State the number of lines that hold "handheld" in the records below, with no other words.

<<<<

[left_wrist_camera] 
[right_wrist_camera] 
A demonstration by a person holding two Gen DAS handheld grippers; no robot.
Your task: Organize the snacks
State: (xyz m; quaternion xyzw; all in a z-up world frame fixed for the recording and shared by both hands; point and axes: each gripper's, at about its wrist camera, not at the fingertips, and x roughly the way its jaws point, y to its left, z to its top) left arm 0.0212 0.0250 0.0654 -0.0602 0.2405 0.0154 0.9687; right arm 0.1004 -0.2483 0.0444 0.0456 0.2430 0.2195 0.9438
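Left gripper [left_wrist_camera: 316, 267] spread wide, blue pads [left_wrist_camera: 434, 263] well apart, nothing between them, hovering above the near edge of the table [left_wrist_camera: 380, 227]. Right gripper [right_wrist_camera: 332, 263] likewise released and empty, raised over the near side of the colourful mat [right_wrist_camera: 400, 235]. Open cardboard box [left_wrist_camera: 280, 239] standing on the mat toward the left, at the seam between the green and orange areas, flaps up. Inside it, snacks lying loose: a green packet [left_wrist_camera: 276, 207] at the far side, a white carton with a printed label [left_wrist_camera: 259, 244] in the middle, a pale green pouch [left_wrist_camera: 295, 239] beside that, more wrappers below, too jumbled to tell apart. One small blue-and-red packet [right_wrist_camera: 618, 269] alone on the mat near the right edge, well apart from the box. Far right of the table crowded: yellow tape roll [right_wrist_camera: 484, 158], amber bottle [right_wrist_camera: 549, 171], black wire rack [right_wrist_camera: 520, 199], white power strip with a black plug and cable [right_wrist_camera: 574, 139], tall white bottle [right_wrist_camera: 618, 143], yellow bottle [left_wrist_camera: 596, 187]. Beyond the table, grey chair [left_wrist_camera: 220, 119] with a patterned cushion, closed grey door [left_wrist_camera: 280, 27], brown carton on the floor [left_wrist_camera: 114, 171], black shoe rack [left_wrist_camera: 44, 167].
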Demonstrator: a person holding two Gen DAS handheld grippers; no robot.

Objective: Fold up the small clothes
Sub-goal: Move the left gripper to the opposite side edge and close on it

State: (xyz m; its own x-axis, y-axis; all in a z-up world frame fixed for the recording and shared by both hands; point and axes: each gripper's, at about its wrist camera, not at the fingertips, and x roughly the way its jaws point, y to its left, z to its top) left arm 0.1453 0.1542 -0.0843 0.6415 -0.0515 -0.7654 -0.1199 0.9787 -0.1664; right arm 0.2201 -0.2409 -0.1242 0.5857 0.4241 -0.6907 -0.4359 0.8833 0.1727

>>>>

Response area:
2